_Problem description_:
Once the line containing "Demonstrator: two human" has been copied, stop; copy every line before it exactly, beginning with the first line of the material below.

Top of Data extract

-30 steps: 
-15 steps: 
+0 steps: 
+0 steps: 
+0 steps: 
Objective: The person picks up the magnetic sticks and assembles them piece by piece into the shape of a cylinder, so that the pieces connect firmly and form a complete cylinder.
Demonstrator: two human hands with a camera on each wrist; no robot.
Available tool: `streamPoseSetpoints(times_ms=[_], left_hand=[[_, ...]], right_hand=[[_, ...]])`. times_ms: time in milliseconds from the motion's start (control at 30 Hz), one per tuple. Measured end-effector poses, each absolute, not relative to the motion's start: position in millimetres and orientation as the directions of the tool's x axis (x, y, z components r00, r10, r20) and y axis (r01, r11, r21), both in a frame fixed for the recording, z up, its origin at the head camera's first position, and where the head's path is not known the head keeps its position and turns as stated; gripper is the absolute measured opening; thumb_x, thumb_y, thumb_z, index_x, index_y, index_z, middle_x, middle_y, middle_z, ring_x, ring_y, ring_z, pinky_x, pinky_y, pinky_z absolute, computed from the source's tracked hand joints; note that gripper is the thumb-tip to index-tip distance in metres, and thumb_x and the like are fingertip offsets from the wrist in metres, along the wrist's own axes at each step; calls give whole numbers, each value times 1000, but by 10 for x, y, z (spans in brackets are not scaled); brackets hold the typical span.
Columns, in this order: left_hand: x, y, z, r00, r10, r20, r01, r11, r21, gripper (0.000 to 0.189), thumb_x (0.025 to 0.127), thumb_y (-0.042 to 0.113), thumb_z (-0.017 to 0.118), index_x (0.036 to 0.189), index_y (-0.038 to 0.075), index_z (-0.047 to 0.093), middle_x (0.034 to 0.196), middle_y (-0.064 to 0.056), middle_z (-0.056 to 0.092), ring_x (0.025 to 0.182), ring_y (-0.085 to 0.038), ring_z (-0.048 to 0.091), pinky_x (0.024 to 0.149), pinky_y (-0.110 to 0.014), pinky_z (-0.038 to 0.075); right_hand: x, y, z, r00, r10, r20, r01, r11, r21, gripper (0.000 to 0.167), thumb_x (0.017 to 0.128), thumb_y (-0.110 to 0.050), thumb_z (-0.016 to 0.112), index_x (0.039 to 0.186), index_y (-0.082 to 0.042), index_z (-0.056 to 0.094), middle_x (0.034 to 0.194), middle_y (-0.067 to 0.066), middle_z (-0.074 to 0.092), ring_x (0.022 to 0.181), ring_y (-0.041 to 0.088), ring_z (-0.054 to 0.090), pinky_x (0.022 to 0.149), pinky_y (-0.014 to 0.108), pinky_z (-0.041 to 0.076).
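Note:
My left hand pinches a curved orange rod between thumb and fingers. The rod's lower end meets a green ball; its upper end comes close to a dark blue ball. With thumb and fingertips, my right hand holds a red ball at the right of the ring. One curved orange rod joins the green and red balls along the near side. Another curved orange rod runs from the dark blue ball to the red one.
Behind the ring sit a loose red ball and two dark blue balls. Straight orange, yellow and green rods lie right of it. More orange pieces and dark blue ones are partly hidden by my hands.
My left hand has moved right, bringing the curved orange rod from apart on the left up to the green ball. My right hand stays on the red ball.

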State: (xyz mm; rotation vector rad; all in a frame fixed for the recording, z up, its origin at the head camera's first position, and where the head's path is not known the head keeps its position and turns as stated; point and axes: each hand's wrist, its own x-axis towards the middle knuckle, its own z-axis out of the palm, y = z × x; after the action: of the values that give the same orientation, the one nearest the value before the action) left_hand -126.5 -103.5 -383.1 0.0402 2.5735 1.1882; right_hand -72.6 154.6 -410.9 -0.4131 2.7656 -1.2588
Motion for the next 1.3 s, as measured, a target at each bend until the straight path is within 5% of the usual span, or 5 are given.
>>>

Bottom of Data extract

_Output of the task_:
-30 steps: 
-15 steps: 
+0 steps: 
+0 steps: 
+0 steps: 
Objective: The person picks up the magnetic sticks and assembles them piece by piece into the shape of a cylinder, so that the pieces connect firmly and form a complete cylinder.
Demonstrator: two human hands with a camera on each wrist; no robot.

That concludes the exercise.